World View: No War Erupted from Trump’s Ten Minute Phone Call with Taiwan’s Tsai Ing-wen

Tsai Ing-wen of Taiwan's Democratic Progressive Party won the presidency by a landslide in
AFP

This morning’s key headlines from GenerationalDynamics.com

  • No war erupted from Trump’s ten minute phone call with Taiwan’s Tsai Ing-wen
  • From the Truman Doctrine to renewed nationalism

There was no “Generational Dynamics World View” posting on Sunday because Comcast crashed, and the internet was unavailable most of Saturday and Sunday. I apologize to my readers for any inconvenience.

No war erupted from Trump’s ten minute phone call with Taiwan’s Tsai Ing-wen

Trump and Tsai (South China Morning Post)
Trump and Tsai (South China Morning Post)

On Friday, Taiwan’s president Tsai Ing-wen had a “shock” 10-minute phone conversation with US President-elect Donald Trump. As usual, the mainstream media have reported this story in the most incompetent way possible. I saw and heard so-called “experts” talking on the BBC and CNN ranting and raving how this was going to cause a war. The printed mainstream press referred to it as a “major crisis.”

The utter incompetence of the mainstream media in dealing with this story was amazing. We know that the SAT scores of students have been falling for decades, and now it seems like the reporters at the NY Times, NBC News, CNN and others apparently majored in sociology and women’s studies in college, so they have no clue what journalism is.

Furthermore, having spent eight years simply re-publishing statements and press releases from the Obama administration, these reporters have absolutely no journalistic experience that would allow them to report a story on their own, which reporters were able to do before the rise of Generation-X.

As regular Generational Dynamics readers know, China has been aggressively preparing for full-scale war with the United States for years. They have developed one nuclear missile system after another, and manufactured perhaps hundreds of those missiles, with no other purpose than to destroy American cities, military bases and aircraft carriers. These developments have been deliberately planned, and it’s clear that China plans to attack at a time of its own choosing, not to be triggered in a panic because of a ten-minute phone call.

Furthermore, China did not launch a war after much worse provocations. Tsai Ing-wen, president of the pro-independence Democratic Progressive Party (DPP), won an overwhelming and decisive electoral victory in January. China was outraged, but didn’t start a war.

In the July 12 ruling on the South China Sea, the United Nations Permanent Court of Arbitration eviscerated China’s claims to the South China Sea in a legal challenge brought by the Philippines. China was FURIOUS and thoroughly humiliated by the decision, and issued one angry, contemptuous statement after another, but didn’t launch a war.

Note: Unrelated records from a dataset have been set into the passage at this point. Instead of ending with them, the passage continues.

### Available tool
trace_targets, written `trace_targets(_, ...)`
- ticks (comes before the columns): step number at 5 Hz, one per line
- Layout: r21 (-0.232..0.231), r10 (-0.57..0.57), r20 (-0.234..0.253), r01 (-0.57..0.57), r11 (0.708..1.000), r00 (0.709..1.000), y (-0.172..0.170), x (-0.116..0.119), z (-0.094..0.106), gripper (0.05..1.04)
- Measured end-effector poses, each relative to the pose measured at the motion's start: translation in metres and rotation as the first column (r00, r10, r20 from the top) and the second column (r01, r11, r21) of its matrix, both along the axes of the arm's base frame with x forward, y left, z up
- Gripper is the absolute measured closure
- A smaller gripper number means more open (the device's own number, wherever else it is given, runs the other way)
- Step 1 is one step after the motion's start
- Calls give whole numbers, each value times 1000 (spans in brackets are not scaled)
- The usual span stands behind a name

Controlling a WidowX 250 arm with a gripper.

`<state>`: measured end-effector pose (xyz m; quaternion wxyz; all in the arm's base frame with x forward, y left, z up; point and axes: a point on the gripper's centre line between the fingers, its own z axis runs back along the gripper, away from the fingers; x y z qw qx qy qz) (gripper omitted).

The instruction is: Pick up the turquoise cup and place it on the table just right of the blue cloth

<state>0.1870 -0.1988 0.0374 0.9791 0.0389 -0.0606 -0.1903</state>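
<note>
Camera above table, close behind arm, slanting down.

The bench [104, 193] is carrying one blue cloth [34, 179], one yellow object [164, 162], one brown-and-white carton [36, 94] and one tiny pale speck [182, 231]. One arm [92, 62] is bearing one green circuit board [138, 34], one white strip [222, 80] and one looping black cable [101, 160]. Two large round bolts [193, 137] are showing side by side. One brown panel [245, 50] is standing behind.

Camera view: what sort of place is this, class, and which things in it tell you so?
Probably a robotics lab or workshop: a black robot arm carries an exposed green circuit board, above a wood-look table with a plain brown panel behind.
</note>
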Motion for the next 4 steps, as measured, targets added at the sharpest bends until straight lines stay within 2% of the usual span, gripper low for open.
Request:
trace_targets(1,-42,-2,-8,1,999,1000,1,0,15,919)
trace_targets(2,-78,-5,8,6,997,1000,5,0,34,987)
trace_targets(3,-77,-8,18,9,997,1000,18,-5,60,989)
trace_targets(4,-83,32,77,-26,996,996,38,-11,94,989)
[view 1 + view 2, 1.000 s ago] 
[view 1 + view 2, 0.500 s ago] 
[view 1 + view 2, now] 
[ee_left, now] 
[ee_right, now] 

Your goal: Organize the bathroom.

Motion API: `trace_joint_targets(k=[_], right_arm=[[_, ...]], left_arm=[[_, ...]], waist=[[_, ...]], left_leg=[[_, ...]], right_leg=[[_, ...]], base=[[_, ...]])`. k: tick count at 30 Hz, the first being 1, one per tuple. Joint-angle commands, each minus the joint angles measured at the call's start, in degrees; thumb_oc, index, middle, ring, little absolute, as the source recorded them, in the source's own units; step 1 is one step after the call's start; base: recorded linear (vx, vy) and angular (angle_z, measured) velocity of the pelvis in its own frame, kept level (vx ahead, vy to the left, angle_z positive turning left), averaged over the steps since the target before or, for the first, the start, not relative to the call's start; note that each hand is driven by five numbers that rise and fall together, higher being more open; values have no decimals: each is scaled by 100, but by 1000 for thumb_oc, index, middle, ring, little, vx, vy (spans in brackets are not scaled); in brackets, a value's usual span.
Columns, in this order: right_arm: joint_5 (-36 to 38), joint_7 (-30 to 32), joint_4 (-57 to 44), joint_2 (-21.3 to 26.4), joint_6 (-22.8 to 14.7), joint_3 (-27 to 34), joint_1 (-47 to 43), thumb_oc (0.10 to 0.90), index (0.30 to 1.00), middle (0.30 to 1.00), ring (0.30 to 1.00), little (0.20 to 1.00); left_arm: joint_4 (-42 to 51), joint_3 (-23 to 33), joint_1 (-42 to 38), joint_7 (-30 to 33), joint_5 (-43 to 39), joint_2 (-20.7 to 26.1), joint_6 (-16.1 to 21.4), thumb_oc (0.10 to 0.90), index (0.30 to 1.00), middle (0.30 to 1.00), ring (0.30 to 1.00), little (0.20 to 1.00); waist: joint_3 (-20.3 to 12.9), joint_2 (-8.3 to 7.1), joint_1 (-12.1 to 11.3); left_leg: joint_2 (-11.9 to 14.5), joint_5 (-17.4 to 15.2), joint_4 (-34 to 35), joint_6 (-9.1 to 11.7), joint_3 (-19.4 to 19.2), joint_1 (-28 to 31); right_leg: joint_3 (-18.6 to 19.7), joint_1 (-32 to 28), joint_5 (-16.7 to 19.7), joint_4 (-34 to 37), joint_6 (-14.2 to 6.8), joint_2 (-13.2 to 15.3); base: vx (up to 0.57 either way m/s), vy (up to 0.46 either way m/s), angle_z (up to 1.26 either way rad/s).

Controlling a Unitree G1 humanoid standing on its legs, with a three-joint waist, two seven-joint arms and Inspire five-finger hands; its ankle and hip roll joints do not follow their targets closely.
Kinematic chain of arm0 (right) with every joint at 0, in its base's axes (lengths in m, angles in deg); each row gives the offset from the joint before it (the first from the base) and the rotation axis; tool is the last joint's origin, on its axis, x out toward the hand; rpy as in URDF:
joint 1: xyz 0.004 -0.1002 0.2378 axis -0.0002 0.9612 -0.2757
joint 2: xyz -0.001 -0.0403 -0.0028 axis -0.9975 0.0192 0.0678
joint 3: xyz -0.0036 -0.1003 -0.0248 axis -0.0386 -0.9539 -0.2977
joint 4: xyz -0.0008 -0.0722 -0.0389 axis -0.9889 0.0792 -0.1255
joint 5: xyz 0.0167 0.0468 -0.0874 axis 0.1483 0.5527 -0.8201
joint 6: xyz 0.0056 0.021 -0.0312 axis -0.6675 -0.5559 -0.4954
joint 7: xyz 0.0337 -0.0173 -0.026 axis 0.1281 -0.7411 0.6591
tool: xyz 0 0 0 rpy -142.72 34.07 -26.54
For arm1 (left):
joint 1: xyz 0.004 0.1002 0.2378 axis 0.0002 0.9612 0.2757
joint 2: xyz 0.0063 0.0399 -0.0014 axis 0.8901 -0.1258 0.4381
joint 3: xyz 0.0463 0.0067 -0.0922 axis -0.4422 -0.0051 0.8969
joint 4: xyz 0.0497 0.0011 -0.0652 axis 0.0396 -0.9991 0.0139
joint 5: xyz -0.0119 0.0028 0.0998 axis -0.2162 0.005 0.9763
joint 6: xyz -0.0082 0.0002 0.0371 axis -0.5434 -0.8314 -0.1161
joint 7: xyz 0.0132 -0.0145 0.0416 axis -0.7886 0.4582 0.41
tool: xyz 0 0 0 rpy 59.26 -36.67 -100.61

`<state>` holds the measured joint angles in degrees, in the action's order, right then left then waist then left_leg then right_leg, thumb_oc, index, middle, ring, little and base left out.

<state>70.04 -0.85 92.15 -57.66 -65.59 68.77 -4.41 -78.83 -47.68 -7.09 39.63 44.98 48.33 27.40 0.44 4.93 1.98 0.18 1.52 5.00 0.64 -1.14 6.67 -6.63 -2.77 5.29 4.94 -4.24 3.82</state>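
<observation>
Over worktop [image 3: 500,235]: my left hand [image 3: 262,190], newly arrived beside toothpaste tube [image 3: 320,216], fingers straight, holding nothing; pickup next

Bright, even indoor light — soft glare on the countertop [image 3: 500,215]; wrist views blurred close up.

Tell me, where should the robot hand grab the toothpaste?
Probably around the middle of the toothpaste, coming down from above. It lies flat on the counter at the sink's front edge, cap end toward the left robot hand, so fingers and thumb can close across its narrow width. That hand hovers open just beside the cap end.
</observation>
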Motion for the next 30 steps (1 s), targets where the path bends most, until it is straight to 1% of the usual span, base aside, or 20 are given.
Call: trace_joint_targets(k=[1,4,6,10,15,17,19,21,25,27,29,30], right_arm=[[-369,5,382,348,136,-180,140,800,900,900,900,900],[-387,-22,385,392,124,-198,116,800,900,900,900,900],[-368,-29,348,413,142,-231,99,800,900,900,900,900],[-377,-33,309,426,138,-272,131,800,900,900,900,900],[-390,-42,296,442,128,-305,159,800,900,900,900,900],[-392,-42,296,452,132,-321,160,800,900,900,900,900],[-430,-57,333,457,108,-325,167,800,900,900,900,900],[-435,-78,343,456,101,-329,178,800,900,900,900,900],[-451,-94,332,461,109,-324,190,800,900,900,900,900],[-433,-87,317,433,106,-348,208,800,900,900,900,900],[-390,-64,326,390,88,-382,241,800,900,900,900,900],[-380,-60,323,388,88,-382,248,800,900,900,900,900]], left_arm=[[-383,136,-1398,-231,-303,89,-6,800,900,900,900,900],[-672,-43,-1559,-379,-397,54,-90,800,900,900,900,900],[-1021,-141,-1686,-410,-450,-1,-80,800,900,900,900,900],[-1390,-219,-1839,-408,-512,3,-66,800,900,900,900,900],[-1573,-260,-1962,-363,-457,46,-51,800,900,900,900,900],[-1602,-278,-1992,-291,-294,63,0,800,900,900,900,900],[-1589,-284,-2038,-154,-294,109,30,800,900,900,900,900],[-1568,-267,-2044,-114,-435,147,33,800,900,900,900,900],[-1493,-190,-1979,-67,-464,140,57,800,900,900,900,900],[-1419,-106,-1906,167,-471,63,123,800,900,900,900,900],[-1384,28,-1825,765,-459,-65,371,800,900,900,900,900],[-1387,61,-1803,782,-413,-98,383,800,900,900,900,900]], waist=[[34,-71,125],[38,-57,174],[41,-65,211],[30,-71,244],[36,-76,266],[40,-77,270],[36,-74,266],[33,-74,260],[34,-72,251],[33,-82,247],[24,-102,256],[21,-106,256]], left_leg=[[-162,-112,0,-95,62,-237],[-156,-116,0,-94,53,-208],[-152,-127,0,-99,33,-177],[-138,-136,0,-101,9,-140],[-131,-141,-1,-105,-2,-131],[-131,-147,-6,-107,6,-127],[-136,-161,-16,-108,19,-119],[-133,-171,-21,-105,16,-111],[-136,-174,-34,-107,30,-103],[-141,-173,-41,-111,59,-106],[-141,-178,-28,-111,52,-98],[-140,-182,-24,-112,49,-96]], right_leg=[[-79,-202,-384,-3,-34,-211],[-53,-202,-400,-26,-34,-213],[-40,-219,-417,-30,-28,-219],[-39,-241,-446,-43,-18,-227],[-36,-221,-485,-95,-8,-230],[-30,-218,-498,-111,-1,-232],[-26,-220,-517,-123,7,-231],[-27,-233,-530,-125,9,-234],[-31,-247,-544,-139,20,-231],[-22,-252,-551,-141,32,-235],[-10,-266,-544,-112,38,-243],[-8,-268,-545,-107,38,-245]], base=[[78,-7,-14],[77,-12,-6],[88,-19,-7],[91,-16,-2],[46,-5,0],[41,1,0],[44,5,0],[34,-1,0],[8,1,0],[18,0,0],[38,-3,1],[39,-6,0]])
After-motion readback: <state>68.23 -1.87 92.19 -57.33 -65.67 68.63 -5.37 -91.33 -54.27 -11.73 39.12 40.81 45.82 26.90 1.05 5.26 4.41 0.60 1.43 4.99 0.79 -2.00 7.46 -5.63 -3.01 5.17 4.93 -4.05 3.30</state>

So it was really pretty obvious that China wasn’t going to launch a war over a ten-minute phone call. The Gen-X so-called “journalists” at the BBC, NY Times, and CNN could have figured that out as easily as I could. In addition to being incompetent as journalists, they are emotionally traumatized by the enormous humiliation they suffered in the election results after aggressively supporting Clinton during the campaign with some of the most moronic “news” reporting in history.

As I’ve been writing for years, Generational Dynamics predicts that the world is headed for a new world war, the Clash of Civilizations world war. The allies of the West will include Japan, India, Russia and Iran. The enemies will be China, Pakistan, and the Sunni Muslim countries. This will be the world’s greatest war in history.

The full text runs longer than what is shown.